At TechCrunch Disrupt 2025, Eric Anderson of Scale Venture Partners and Kyle Corbit, CEO of OpenPipe, argued that data scarcity is the central constraint on the next wave of Artificial Intelligence breakthroughs. Historical datasets such as ImageNet and the accumulated public web that powered early large language models are finite. Speakers pointed to the need for a renewable, ownable data source and positioned reinforcement learning as a mechanism to create exactly that through continuous interaction and feedback.
The talk used Google as a useful analogy: the first algorithm scraped the open web and produced a commodity dataset, while a second, interaction-driven algorithm captured proprietary user behavior and produced a durable advantage. Reinforcement learning has already been applied in limited forms, notably OpenAI’s use of human feedback in 2022 with ChatGPT 3.5, and more recently in models tuned for reasoning. The next step is agents that learn by interacting inside defined environments such as spreadsheets, CRMs, or websites. Those purpose-built agents can outperform general models within their containers, though their learned behaviors do not necessarily generalize across domains.

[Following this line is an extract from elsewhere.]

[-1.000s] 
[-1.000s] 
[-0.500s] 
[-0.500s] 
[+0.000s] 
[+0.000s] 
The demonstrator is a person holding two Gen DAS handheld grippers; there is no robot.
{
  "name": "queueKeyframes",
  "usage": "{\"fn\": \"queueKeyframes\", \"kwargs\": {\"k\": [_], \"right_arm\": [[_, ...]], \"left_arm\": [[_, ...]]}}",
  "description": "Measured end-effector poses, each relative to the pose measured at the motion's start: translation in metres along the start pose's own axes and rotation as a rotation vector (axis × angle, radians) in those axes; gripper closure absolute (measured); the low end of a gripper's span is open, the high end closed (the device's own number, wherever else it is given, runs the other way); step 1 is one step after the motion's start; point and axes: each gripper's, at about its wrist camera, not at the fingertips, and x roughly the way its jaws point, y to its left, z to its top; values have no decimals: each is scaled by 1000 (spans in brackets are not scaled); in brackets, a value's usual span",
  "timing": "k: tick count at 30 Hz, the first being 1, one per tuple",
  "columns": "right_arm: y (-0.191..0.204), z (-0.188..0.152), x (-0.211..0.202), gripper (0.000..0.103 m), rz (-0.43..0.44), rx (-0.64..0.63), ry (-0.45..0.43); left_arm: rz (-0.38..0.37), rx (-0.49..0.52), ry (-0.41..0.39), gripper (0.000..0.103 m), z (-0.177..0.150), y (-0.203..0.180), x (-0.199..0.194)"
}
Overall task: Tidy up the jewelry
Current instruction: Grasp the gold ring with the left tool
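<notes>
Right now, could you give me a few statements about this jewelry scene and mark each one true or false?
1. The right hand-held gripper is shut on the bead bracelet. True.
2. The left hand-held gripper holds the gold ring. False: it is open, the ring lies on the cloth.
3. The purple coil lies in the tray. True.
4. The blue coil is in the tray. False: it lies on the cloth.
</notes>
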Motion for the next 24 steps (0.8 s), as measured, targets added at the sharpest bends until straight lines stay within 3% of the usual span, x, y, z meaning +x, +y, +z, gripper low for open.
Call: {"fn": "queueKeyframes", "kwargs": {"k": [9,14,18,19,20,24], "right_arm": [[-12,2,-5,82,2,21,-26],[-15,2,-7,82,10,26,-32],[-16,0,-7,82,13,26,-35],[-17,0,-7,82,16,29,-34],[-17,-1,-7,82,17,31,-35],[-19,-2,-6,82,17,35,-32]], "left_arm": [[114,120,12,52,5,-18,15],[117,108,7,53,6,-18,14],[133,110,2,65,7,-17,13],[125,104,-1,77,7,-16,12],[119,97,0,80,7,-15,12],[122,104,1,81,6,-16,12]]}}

OpenPipe’s demonstrations highlighted practical tradeoffs: smaller models like QWEN 14B can be far cheaper and much faster, and when allowed to explore and reinforce their own behavior they can surpass larger models in task performance. That dynamic suggests a market shift: post-training, which injects experience-driven updates, may grow to subsume parts of inference and evaluation infrastructure. As models cycle between sampling and continued training, vendors that provide post-training and agent tooling could capture upstream value and bundle inference, while GPT wrappers and niche agent builders may regain defensibility by creating proprietary interaction datasets. The speakers concluded that reinforcement learning will reshape where investment and product opportunity sit across the Artificial Intelligence infra stack.